Zwar stellte Janukowitsch zuletzt bereits Zugeständnisse in Aussicht. Die Opposition bezeichnete dies aber als „Hinhaltetaktik“. Klitschko hatte mehrfach ultimativ den Rücktritt des Präsidenten und Neuwahlen gefordert. Nur ohne Janukowitsch und dessen enge Beziehungen zum russischen Präsidenten Wladimir Putin könne der zweitgrößte Flächenstaat Europas den Weg der Westintegration gehen, hatte der Ex-Boxweltmeister betont. Die Opposition hatte auch eine Freilassung der inhaftierten Ex-Regierungschefin Julia Timoschenko zur Bedingung für einen politischen Neubeginn gemacht.
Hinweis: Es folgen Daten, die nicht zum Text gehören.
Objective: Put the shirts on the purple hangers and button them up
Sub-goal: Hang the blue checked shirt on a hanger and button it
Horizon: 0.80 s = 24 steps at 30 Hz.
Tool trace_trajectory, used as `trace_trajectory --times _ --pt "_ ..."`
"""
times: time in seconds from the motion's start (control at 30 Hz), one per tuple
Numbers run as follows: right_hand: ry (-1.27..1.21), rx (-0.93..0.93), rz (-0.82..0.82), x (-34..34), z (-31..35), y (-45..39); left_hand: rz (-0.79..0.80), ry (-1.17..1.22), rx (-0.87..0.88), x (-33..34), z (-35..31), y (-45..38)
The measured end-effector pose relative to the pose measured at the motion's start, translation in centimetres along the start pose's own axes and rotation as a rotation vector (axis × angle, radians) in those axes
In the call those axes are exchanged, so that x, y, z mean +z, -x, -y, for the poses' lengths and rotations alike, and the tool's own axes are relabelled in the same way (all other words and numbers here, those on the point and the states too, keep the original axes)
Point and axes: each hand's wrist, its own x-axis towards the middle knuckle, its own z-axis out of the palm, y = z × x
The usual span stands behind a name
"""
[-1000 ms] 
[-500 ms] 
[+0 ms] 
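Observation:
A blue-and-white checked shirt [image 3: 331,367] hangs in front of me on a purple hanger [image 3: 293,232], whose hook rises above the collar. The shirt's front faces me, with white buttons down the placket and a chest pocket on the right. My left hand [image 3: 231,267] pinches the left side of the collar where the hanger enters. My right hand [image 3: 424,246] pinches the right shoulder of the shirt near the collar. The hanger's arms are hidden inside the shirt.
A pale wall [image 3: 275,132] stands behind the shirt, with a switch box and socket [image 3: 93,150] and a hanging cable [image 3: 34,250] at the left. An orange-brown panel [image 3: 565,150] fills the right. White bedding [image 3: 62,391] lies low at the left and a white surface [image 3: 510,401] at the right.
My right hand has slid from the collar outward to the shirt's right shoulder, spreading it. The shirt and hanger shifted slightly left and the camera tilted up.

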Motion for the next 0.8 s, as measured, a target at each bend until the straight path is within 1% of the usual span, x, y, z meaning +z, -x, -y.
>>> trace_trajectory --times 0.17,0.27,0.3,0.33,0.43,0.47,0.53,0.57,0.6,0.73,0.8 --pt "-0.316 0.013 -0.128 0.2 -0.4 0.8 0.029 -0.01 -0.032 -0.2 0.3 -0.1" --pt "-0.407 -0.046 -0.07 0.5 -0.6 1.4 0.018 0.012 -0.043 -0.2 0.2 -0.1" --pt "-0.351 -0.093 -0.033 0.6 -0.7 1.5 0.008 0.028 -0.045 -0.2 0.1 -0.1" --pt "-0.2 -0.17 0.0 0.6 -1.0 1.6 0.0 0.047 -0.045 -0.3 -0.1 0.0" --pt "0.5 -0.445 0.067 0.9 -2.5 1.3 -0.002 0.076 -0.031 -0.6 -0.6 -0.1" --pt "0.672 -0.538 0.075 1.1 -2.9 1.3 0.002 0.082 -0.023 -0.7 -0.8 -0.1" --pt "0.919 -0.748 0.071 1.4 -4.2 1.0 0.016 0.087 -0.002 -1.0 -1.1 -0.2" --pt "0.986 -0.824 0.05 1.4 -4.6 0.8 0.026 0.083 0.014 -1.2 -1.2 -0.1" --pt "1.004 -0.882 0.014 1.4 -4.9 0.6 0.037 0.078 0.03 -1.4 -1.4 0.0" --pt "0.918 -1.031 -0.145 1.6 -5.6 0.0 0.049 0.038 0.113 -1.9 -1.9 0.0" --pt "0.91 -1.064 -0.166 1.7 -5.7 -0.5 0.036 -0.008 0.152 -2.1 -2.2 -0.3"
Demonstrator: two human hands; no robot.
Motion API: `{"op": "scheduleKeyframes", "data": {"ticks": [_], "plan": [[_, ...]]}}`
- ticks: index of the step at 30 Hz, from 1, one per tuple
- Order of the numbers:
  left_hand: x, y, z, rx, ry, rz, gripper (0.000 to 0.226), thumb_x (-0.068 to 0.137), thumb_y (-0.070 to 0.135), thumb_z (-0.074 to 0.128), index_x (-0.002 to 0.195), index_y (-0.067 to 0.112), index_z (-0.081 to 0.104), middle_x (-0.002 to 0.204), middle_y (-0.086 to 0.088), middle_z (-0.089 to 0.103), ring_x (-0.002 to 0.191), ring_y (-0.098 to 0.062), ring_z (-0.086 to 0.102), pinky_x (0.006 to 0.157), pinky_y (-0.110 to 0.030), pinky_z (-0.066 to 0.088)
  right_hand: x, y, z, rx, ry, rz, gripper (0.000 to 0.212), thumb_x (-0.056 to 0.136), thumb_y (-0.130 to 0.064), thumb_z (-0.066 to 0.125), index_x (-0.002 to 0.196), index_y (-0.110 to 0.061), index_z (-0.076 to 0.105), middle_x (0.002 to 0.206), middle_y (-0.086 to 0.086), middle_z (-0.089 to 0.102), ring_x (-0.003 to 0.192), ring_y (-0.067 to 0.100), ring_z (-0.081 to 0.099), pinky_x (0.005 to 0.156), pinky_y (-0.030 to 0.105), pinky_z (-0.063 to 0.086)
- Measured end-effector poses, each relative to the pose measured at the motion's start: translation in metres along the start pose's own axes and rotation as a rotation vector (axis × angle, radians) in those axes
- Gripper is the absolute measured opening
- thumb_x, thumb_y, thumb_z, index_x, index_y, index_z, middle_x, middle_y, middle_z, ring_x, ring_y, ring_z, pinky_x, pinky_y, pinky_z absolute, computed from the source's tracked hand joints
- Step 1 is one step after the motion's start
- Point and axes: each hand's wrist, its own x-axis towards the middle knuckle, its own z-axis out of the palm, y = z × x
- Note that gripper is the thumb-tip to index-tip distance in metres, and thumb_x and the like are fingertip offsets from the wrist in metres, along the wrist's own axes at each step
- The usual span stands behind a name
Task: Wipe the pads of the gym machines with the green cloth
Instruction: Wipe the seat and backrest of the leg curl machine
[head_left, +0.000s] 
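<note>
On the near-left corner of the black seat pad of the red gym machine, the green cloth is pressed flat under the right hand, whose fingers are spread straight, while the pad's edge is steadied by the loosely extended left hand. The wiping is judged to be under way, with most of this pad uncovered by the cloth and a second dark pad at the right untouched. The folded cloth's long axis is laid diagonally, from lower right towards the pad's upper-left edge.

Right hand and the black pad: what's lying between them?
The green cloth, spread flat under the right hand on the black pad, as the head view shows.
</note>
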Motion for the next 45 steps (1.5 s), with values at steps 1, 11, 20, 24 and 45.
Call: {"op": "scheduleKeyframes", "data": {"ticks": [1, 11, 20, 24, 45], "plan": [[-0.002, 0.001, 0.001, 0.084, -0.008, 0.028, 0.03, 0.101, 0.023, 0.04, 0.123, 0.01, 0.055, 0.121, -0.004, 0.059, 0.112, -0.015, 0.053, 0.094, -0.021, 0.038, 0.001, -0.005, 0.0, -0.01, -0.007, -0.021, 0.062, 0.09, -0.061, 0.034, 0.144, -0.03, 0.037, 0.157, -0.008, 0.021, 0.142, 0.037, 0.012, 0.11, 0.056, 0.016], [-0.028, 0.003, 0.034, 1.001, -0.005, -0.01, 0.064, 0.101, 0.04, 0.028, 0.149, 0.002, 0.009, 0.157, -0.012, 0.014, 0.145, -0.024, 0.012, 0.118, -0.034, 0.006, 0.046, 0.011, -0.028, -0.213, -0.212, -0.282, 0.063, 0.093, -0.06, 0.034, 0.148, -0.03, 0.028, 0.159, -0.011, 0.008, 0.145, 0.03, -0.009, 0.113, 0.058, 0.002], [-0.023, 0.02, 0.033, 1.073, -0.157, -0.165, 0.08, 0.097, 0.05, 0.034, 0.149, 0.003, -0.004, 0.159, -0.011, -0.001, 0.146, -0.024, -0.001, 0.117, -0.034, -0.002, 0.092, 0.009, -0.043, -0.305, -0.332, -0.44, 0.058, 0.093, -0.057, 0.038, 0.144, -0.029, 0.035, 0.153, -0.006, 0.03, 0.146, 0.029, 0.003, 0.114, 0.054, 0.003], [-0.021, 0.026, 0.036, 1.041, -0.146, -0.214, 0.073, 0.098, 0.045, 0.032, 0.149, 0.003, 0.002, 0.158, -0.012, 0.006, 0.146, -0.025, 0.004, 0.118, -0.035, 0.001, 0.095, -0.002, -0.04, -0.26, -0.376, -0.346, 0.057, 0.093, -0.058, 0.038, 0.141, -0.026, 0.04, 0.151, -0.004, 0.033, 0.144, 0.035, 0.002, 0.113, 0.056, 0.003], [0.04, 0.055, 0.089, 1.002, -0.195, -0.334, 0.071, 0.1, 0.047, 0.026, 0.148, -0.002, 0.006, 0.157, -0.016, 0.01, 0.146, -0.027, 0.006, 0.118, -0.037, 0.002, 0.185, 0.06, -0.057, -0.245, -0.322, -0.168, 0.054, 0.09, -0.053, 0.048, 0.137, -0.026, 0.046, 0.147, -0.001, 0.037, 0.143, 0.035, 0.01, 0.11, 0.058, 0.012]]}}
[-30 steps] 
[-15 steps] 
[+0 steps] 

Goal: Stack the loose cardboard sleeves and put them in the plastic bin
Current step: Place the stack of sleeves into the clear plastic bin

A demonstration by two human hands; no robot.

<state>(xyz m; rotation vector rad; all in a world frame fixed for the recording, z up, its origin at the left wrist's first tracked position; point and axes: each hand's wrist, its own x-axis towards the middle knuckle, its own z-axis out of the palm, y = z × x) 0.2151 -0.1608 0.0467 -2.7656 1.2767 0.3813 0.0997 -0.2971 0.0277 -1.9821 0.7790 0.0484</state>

Als unklar galt, wie sich das Angebot von Janukowitsch auf die andauernden Straßenproteste in Kiew auswirkt. In der Hauptstadt war es am Freitagabend nach einer zwischenzeitlichen Beruhigung erneut zu Zusammenstößen zwischen Sicherheitskräften und Regierungsgegnern mit Brandsätzen und Tränengas gekommen. Demonstranten versuchten zudem, nach der Besetzung des Agrarministeriums auch das Energieministerium zu stürmen. Das Behörde gilt als Schlüsselressort: Die Ukraine ist das wichtigste Transitland für russische Gaslieferungen in die EU. Die Demonstranten verließen aber nach kurzer Zeit das Gebäude wieder.

Bilder: Gewalt in Kiew eskaliert

Im nationalistisch geprägten Westen des Landes hielten Demonstranten in mehreren Städten weiter offizielle Gebäude besetzt. So stürmten in Winniza Regierungsgegner den Sitz des örtlichen Verwaltungsrats. Im Osten der Ukraine, der als Hochburg von Janukowitsch gilt, erklärten sich Fanclubs einflussreicher Sportvereine solidarisch mit den Demonstranten auf dem Unabhängigkeitsplatz (Maidan) in Kiew.